Range to reproduce from the entries below: the line with "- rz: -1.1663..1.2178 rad", the line with "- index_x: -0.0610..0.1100", and every line in between. Give them exactly and give nothing else.

» Information shown:
+-------+

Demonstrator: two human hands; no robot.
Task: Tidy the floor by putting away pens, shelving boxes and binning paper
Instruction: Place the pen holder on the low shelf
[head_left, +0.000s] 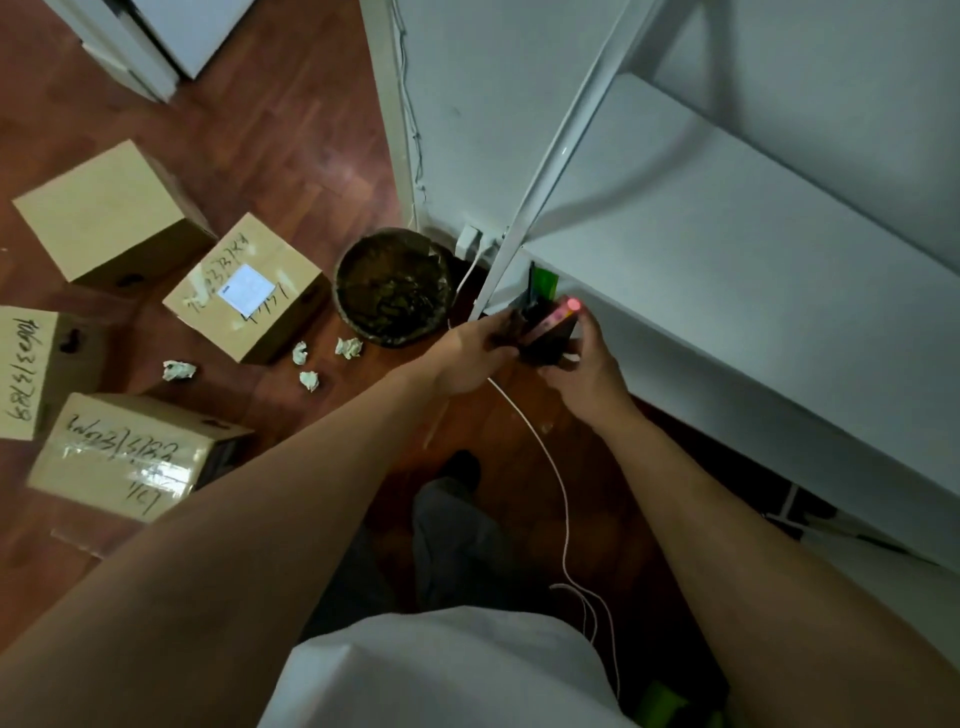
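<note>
My left hand (470, 356) and my right hand (584, 371) meet at the front edge of the white shelf (727, 291). Between them is a dark pen holder (545, 343) with a pink pen (558, 314) and a dark pen sticking out. My right hand grips the holder; my left hand's fingers are closed on the pens at its left side. Several cardboard boxes lie on the floor, the nearest with a white label (247, 288). Several crumpled paper balls (348, 347) lie by the dark round bin (392, 286).
A white cable (558, 483) runs across the wooden floor from a wall plug (470, 239) past my legs. A white shelf upright (550, 171) slants down beside the bin. A white cabinet (156, 41) stands at the far left.
</note>
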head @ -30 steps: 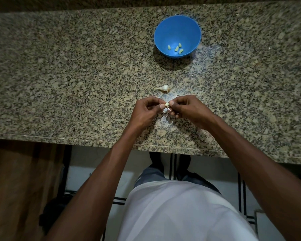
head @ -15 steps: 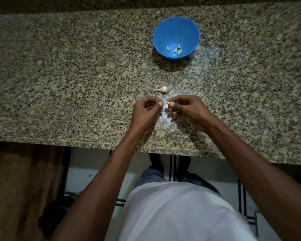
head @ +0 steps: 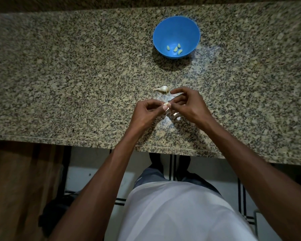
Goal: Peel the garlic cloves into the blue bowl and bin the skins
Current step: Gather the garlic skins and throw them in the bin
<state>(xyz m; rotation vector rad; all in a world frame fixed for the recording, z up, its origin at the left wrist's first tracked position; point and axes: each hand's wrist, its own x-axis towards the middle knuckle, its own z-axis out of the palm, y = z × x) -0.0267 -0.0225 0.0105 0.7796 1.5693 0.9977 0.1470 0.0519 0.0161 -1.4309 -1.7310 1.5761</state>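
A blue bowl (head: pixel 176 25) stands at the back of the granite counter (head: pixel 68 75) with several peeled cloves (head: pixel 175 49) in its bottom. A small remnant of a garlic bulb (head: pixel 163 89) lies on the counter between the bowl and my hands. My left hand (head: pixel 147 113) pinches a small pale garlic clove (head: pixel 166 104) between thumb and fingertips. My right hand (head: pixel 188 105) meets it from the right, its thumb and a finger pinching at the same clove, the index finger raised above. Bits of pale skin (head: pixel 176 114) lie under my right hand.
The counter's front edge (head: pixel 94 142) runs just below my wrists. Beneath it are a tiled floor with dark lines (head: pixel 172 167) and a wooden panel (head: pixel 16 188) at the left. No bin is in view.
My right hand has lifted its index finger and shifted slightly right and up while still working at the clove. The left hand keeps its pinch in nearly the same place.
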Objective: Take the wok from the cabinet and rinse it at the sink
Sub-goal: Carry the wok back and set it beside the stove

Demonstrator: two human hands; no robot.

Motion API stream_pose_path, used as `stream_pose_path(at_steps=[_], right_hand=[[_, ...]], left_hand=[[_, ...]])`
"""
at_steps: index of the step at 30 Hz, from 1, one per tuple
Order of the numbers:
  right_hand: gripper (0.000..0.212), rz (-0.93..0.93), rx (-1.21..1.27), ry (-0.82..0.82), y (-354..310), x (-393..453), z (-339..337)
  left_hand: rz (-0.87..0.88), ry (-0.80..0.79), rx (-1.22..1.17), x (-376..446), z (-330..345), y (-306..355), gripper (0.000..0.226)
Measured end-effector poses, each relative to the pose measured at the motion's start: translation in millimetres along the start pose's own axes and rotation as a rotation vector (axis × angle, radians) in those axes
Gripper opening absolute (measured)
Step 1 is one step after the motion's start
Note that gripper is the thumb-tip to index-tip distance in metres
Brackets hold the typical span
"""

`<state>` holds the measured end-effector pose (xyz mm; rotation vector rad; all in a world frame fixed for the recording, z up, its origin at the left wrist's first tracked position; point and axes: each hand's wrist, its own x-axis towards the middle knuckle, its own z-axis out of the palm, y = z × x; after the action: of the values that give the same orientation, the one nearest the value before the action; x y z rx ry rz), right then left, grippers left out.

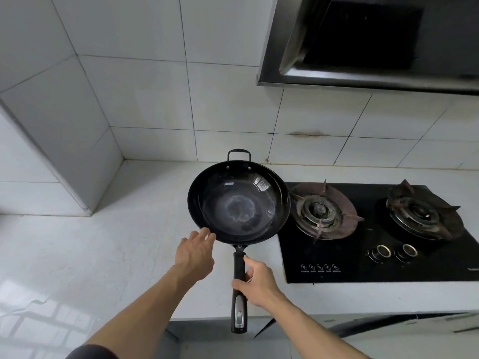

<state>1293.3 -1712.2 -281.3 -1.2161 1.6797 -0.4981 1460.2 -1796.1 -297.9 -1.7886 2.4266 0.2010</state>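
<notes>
Two bare forearms reach up from the bottom edge toward a black wok (pixel 238 203) held over the white desk (pixel 103 255). Right hand (pixel 255 282): its fingers (pixel 239 284) and thumb curl round the long black handle (pixel 239 294) about midway along it, so the silver-tipped end of the handle sticks out behind the fingers toward the camera, past the desk's front edge. Left hand (pixel 194 252): its fingers (pixel 207 235) are straight and only slightly spread, with the tips touching the near left rim of the wok; they wrap round nothing.

Beyond both sets of fingers the wok's bowl faces upward, roughly level, with a pale ring-shaped mark at the middle of its dark inside. Whether its underside rests on the desk or hangs just above it I cannot tell. On the rim farthest from the fingers sits a small loop handle (pixel 239 154), close to the tiled wall (pixel 155 86).

Right of the right-hand fingers a black glass gas hob (pixel 363 260) is set into the desk, and the wok's right rim overlaps its left edge. It carries two rusty burners (pixel 320 212), two round knobs (pixel 383 251) nearer the front, and a row of small white symbols. Above the hob hangs a steel range hood (pixel 363 47). Left of the left-hand fingers a tiled column (pixel 51 138) juts from the wall.
</notes>
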Motion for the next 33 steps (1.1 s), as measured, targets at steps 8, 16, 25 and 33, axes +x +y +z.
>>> stream_pose_path(at_steps=[8, 16, 25, 33], right_hand=[[0.076, 0.030, 0.006, 0.018, -1, 10, -8], [0.078, 0.043, 0.055, -0.004, 11, -6, 5], [0.074, 0.038, 0.037, 0.027, 16, -2, 0], [0.071, 0.044, 0.035, 0.024, 17, -4, -2]], left_hand=[[0.008, 0.053, -0.063, 9, 11, -5, 0.061], [0.026, 0.117, -0.127, -14, 22, -11, 0.057], [0.053, 0.101, -0.191, -15, 15, -10, 0.063], [0.050, 0.095, -0.176, -18, 14, -7, 0.061]])
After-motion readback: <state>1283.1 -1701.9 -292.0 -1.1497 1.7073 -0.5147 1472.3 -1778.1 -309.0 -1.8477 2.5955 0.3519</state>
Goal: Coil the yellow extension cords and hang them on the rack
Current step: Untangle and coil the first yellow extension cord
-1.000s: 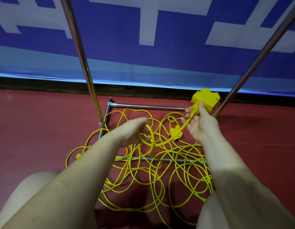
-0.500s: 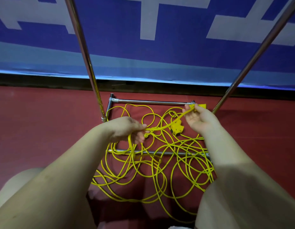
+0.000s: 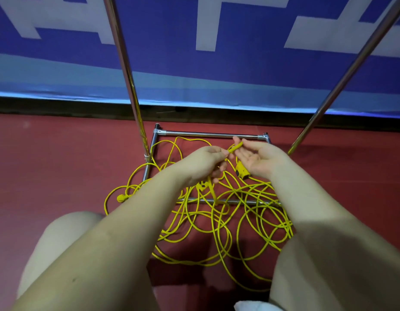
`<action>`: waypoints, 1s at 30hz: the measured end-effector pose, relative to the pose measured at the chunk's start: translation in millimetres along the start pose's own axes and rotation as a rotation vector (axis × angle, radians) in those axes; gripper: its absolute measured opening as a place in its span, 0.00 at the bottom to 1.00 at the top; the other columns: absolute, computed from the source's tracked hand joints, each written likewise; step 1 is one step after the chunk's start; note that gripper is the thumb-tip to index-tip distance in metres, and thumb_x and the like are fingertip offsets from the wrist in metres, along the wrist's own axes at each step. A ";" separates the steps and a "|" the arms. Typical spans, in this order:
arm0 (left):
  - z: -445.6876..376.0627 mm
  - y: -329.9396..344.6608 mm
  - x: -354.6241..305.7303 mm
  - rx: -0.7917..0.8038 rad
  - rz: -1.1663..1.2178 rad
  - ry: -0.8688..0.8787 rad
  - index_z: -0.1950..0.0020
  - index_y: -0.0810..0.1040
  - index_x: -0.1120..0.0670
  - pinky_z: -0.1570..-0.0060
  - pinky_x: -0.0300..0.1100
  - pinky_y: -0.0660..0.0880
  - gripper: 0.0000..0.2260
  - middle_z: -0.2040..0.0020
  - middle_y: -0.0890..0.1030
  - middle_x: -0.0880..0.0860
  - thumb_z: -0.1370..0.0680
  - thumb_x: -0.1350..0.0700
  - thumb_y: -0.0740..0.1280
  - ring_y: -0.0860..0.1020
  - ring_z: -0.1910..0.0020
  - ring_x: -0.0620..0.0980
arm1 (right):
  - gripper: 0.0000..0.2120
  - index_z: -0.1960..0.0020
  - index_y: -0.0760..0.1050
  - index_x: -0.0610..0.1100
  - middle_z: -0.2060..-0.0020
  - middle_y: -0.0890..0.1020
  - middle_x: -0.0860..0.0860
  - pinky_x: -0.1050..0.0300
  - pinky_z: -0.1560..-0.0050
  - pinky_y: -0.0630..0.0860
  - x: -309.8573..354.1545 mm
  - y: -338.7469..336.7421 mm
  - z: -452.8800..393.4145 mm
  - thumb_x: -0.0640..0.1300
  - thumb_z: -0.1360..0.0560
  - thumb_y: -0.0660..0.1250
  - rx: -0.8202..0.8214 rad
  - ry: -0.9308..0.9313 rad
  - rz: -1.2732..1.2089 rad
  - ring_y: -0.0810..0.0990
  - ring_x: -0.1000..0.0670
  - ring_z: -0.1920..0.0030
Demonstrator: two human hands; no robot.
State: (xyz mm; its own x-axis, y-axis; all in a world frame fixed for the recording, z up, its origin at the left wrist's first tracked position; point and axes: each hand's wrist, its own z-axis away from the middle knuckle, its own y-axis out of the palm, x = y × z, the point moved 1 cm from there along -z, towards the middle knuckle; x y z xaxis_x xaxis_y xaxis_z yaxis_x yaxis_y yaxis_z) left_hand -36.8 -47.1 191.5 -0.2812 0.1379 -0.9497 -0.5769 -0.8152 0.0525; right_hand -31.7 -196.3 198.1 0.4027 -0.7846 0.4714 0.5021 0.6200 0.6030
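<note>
The yellow extension cords (image 3: 217, 221) lie in a loose tangle on the red floor (image 3: 60, 164), draped over the chrome base bars of the rack (image 3: 205, 134), whose two poles rise on either side. The left hand (image 3: 203, 162) has its fingers curled round a stretch of cord, which runs down from the fist into the tangle. The right hand (image 3: 259, 158) is palm-up with fingers loosely spread, fingertips pinching the cord's upper end, a yellow socket block (image 3: 241, 171) just beside the palm.
</note>
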 end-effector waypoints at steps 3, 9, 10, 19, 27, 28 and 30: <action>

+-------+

» Task response:
  - rz: -1.1663..1.2178 rad
  - ry: -0.8688..0.8787 rad
  - index_z: -0.1950..0.0020
  - index_y: -0.0810..0.1040
  - index_x: -0.1120..0.0670
  - pinky_z: -0.1570..-0.0060
  - pinky_x: -0.0300..0.1100
  - pinky_y: -0.0660..0.0880
  - gripper: 0.0000..0.2260
  - middle_z: -0.2040..0.0020
  - middle_y: -0.0890..0.1030
  - middle_x: -0.0880..0.0860
  - thumb_z: -0.1370..0.0680
  - thumb_x: -0.1350..0.0700
  - thumb_y: -0.0740..0.1280
  - ring_y: -0.0860..0.1020
  - ring_z: -0.1910..0.0020
  - ring_x: -0.0620..0.0980
arm1 (right):
  - gripper: 0.0000..0.2120
  - index_z: -0.1960..0.0020
  - index_y: -0.0760..0.1050
  - index_x: -0.0610..0.1100

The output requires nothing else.